### [Your assignment]
Could you transcribe the whole listing, keeping every line exactly the same?

### [Dataset extract]
=== Section Start ===

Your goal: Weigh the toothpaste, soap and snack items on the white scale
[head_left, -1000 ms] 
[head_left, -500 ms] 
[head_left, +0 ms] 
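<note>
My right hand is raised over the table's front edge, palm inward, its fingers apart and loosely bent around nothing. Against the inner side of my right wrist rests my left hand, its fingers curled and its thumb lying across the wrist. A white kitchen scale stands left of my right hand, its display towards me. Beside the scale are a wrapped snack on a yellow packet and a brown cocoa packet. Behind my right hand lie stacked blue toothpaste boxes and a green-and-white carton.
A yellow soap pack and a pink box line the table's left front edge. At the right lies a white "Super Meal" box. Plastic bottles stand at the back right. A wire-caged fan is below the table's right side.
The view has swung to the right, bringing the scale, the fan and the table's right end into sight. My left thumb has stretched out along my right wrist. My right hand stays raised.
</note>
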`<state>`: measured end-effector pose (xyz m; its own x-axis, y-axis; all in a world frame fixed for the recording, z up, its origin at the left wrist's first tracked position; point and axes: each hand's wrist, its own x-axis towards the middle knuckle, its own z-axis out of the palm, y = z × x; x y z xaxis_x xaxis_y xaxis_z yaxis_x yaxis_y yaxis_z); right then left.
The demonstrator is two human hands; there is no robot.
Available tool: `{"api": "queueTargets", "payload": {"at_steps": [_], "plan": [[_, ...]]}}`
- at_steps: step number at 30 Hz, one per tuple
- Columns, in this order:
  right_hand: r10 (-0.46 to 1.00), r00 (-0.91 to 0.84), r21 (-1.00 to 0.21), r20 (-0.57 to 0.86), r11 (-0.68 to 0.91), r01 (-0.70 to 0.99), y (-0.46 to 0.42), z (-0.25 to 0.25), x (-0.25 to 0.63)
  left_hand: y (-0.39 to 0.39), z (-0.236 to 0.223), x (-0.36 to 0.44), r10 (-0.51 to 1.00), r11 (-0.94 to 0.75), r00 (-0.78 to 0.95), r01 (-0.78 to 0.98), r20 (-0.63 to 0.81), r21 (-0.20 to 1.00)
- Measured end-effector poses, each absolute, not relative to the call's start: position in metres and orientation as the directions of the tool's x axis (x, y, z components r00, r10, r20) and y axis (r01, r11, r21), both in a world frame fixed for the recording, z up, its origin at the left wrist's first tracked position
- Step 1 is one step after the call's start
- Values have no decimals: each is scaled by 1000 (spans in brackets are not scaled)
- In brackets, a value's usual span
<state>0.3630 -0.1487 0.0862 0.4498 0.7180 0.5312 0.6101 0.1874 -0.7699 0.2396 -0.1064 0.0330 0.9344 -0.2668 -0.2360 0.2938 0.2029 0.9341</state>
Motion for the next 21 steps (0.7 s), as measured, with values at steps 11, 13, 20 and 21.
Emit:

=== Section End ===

### [Exercise output]
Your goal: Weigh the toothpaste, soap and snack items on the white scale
[head_left, -1000 ms] 
[head_left, -500 ms] 
[head_left, +0 ms] 
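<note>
My right hand is raised over the table's front edge, palm inward, its fingers apart and loosely bent around nothing. Against the inner side of my right wrist rests my left hand, its fingers curled and its thumb lying across the wrist. A white kitchen scale stands left of my right hand, its display towards me. Beside the scale are a wrapped snack on a yellow packet and a brown cocoa packet. Behind my right hand lie stacked blue toothpaste boxes and a green-and-white carton.
A yellow soap pack and a pink box line the table's left front edge. At the right lies a white "Super Meal" box. Plastic bottles stand at the back right. A wire-caged fan is below the table's right side.
The view has swung to the right, bringing the scale, the fan and the table's right end into sight. My left thumb has stretched out along my right wrist. My right hand stays raised.
</note>
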`<state>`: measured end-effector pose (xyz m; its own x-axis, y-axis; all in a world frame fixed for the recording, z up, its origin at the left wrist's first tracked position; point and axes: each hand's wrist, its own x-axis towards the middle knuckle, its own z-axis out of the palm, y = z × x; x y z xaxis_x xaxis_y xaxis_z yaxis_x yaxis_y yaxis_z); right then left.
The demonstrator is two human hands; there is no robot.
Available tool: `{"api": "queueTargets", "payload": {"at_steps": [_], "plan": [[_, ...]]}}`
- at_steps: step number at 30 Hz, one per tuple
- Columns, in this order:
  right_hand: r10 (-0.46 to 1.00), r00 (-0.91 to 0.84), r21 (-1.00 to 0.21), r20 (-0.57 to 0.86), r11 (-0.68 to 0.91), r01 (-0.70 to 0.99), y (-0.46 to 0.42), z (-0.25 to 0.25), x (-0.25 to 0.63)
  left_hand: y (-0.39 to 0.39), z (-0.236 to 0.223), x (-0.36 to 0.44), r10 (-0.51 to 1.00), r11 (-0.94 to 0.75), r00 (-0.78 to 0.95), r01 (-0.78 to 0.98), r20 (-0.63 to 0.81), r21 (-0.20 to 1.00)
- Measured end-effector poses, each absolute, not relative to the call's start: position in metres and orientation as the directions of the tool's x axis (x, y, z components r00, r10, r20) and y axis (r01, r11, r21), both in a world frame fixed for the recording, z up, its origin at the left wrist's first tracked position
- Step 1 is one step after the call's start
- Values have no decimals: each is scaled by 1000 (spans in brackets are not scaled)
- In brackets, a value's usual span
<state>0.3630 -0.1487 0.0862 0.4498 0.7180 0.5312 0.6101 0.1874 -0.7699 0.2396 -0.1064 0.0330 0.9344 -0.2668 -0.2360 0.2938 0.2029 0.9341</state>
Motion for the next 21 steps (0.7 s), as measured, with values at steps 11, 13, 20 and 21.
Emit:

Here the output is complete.